Would you retype the whole listing exactly?

----

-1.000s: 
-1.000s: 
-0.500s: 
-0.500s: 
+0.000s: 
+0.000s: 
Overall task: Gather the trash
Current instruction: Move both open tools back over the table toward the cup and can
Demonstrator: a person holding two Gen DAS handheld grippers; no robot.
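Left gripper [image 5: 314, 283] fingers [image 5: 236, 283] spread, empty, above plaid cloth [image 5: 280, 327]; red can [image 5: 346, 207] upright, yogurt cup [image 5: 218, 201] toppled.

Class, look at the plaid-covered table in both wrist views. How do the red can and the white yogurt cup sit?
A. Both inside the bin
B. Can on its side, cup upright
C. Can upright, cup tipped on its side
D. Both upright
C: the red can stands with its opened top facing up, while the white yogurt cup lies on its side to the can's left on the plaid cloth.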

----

Answer section »
-1.000s: 
-1.000s: 
-0.500s: 
-0.500s: 
+0.000s: 
+0.000s: 
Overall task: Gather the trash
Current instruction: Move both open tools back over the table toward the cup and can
Demonstrator: a person holding two Gen DAS handheld grippers; no robot.
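Left gripper [image 5: 314, 283] fingers [image 5: 236, 283] spread, empty, above plaid cloth [image 5: 280, 327]; red can [image 5: 346, 207] upright, yogurt cup [image 5: 218, 201] toppled.

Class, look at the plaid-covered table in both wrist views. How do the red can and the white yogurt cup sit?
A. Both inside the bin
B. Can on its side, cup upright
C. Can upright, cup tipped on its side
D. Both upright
C: the red can stands with its opened top facing up, while the white yogurt cup lies on its side to the can's left on the plaid cloth.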

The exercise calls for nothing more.